» WHAT TO DO
Search the data for the word "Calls" and copy each line that has it.

------------------------------

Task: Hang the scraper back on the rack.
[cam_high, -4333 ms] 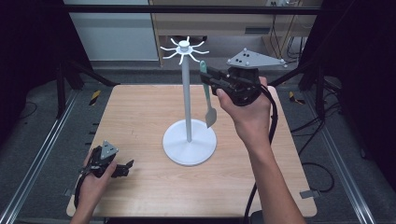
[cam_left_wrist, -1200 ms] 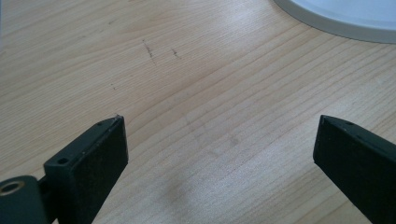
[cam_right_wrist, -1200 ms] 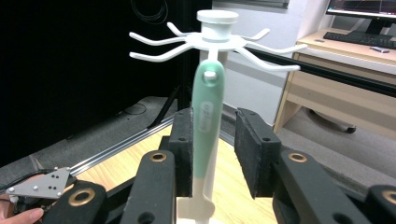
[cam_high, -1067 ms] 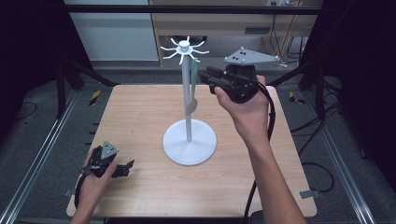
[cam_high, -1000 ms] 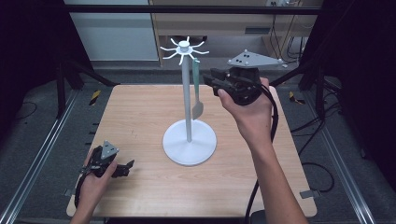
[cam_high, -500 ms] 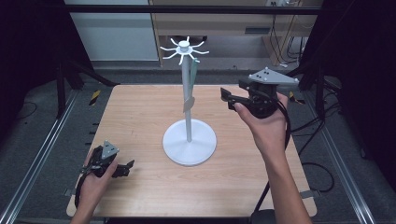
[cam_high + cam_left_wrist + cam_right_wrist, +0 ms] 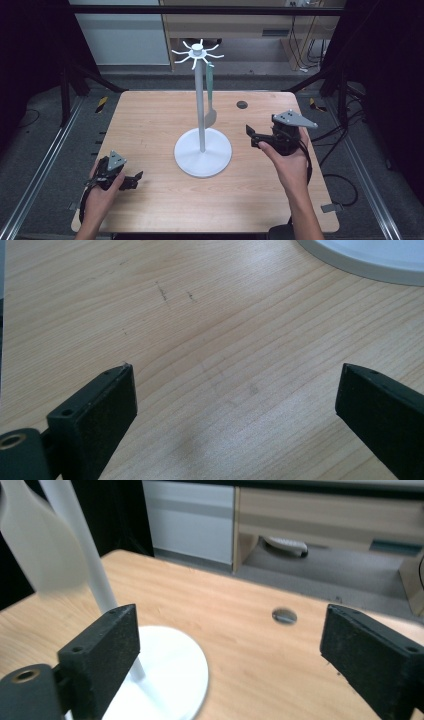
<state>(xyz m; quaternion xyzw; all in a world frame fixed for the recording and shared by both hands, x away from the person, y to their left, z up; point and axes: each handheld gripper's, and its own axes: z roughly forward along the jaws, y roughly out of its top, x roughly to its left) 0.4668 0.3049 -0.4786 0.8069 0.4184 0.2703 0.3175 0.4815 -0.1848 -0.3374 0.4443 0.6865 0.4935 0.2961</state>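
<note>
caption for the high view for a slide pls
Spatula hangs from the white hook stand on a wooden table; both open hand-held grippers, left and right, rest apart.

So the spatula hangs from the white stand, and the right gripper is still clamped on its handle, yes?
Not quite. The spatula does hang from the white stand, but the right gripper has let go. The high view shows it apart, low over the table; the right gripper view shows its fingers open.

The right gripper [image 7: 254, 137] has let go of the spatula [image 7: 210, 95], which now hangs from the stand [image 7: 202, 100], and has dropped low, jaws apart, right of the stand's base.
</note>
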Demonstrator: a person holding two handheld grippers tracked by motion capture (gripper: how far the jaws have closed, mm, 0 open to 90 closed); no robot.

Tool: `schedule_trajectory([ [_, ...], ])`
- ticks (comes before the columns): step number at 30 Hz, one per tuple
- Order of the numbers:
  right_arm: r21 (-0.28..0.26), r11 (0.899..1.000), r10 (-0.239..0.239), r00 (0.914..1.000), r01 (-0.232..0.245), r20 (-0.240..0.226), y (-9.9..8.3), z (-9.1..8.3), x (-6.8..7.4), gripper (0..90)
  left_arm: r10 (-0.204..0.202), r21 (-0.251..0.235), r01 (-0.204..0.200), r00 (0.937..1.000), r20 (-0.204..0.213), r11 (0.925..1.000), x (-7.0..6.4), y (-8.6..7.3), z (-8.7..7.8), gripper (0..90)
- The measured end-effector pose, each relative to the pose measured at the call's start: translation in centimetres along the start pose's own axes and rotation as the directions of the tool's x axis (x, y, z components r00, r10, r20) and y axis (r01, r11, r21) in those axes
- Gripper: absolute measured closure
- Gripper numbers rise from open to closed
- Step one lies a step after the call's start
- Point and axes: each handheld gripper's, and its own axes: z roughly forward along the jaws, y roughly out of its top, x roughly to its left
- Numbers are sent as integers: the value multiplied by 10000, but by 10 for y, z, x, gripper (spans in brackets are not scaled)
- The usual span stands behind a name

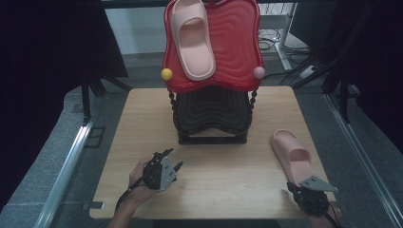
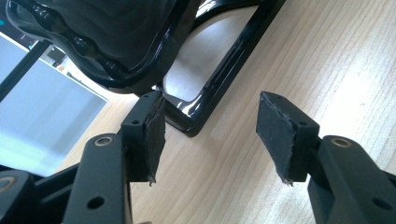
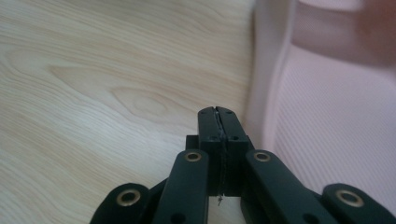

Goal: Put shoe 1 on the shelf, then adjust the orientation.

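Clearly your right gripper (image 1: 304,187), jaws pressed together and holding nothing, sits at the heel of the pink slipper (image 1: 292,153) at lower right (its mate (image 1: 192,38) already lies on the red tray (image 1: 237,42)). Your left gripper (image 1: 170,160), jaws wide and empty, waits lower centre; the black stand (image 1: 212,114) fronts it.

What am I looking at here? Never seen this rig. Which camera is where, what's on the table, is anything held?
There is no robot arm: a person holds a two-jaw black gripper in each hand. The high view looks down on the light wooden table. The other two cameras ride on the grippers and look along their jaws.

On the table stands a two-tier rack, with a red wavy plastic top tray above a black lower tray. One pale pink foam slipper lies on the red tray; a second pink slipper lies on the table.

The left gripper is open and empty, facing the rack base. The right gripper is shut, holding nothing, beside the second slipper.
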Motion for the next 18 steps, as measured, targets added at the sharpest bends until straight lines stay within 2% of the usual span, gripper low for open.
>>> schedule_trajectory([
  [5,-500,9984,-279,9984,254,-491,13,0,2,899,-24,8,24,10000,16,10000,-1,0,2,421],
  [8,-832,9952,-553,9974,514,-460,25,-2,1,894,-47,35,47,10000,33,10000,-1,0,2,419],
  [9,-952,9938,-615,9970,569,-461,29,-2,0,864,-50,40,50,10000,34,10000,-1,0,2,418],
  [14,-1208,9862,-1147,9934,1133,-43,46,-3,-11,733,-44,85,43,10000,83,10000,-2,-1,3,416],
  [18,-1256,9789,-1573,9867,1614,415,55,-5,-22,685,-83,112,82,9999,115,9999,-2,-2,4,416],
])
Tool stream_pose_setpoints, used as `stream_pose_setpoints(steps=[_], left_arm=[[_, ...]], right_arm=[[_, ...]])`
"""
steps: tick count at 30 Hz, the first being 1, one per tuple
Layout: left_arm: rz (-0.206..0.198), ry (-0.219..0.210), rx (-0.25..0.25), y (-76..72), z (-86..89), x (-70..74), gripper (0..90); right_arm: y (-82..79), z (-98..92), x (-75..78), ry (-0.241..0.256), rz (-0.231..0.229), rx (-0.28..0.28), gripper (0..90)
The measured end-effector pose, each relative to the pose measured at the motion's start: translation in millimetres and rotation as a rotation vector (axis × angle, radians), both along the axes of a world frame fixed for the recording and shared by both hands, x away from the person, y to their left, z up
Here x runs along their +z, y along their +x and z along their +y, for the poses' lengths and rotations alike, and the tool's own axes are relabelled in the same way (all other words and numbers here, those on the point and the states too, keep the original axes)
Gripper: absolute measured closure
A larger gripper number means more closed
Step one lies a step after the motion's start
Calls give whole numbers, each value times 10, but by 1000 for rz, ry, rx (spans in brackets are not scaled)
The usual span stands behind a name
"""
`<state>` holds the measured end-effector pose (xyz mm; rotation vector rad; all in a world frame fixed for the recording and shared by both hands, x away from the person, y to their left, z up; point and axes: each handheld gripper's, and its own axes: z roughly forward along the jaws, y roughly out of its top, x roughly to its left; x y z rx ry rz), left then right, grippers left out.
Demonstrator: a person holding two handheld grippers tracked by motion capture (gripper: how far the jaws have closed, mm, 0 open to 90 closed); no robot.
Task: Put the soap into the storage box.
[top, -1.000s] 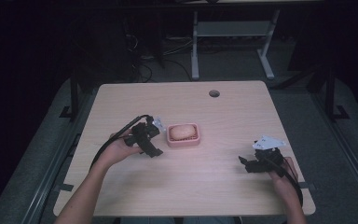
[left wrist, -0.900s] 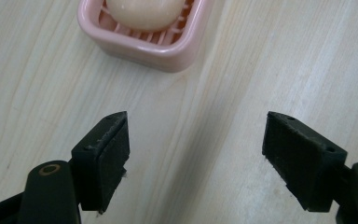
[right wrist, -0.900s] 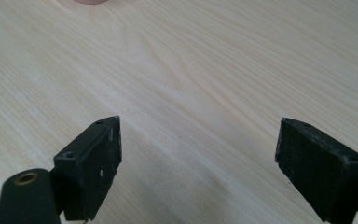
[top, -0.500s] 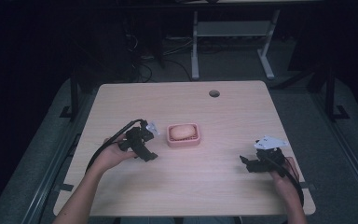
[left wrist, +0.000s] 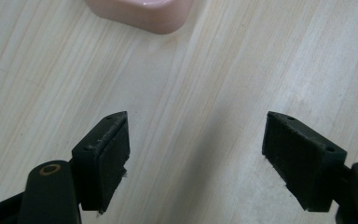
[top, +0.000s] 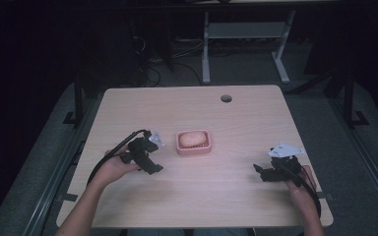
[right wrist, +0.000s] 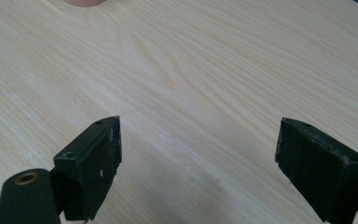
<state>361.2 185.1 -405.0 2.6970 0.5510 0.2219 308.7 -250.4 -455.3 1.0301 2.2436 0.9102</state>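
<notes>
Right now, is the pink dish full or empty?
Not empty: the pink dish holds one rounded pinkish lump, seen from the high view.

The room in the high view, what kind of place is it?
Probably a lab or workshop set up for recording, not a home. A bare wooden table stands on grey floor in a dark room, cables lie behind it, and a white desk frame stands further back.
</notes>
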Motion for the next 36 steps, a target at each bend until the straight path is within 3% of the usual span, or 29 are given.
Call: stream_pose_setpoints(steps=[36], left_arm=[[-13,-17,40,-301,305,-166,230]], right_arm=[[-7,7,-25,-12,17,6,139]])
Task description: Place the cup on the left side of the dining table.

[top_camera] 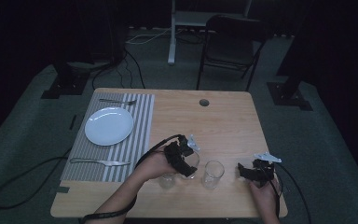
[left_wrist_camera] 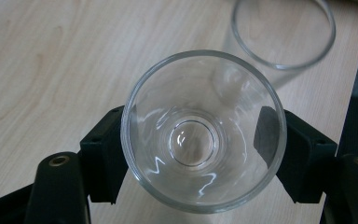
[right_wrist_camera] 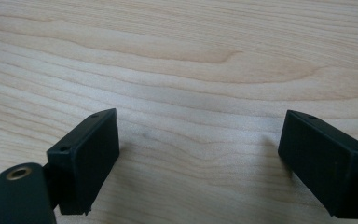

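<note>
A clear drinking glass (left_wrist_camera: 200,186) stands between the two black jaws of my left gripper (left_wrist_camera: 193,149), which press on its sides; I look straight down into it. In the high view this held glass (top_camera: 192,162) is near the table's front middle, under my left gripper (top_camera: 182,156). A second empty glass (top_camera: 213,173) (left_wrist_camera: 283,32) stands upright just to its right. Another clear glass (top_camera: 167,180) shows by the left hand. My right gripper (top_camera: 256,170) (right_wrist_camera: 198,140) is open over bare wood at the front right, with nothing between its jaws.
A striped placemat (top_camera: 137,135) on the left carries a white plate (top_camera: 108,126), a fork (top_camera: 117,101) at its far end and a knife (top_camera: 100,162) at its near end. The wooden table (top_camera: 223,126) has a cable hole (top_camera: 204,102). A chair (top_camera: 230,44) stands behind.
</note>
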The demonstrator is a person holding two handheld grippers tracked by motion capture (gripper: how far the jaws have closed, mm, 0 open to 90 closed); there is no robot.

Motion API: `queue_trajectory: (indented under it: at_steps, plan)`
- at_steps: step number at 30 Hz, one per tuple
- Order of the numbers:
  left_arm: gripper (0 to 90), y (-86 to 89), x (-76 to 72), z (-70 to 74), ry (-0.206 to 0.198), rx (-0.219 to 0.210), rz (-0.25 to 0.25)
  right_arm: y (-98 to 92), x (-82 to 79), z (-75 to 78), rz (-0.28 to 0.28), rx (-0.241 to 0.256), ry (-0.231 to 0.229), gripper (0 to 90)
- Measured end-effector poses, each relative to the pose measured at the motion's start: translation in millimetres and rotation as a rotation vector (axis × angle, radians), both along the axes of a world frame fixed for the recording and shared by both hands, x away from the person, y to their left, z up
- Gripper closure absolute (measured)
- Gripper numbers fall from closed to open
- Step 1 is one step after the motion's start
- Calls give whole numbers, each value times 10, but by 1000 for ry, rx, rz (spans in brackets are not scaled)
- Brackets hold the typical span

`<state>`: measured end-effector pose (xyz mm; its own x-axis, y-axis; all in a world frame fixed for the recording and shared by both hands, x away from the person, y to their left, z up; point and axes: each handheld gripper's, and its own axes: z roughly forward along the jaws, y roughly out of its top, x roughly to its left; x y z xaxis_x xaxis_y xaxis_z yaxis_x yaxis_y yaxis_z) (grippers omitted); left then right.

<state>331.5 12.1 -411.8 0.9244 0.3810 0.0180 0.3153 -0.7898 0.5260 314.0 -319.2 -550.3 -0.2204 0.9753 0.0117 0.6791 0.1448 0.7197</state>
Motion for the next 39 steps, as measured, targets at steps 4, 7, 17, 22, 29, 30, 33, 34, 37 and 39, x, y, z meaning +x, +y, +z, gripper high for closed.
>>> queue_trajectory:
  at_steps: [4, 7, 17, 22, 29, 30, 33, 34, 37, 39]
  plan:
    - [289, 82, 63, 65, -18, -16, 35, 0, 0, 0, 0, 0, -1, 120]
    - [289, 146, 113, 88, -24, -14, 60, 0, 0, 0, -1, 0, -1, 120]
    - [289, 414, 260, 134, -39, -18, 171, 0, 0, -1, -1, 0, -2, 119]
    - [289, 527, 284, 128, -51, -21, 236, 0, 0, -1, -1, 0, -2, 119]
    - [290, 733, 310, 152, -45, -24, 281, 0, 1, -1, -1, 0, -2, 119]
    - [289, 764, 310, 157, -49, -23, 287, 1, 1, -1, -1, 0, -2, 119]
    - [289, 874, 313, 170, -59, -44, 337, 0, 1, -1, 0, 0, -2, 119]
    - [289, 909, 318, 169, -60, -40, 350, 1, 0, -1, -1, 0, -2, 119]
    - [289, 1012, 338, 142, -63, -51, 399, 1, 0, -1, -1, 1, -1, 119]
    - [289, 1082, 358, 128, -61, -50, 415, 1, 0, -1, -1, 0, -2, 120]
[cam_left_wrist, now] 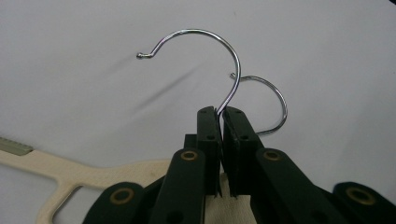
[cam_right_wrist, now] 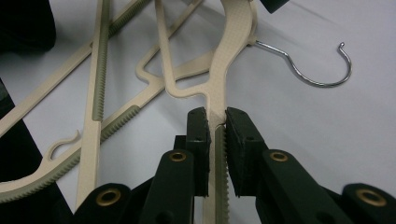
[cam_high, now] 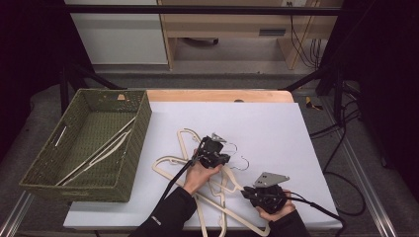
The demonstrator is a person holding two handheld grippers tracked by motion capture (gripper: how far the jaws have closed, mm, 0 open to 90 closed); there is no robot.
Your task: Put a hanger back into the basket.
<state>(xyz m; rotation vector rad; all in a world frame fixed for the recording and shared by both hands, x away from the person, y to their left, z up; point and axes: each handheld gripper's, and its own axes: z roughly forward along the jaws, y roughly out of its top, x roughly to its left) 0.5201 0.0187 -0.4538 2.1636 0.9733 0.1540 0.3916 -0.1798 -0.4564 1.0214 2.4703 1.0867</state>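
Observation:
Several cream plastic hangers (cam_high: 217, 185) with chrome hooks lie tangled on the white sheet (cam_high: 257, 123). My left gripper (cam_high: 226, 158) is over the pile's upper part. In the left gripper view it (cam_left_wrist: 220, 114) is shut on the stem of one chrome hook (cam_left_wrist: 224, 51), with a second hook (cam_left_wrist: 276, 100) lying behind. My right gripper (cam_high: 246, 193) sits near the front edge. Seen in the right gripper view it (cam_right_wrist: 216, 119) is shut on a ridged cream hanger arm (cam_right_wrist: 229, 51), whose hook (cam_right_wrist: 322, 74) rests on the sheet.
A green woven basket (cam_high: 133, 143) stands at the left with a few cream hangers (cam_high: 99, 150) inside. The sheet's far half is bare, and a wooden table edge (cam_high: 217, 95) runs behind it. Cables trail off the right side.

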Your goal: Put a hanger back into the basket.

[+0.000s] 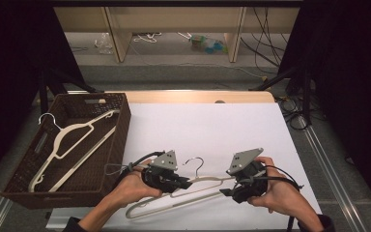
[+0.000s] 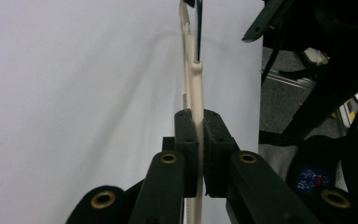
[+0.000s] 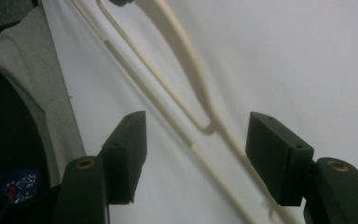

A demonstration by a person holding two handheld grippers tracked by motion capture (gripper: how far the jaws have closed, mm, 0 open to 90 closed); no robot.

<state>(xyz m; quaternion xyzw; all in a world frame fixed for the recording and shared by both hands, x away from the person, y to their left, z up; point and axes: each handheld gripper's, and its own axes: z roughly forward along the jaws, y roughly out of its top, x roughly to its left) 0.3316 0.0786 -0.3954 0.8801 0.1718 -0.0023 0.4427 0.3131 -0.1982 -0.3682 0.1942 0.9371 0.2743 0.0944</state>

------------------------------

» SOLUTION TO THE PROBLEM
Calls give whole numbers, each value times 10, but by 1000 for rz, ry, rx (spans in brackets are not scaled)
- Calls give whole numbers, each value times 10, but by 1000 for ry, rx, rz (spans in brackets are not scaled)

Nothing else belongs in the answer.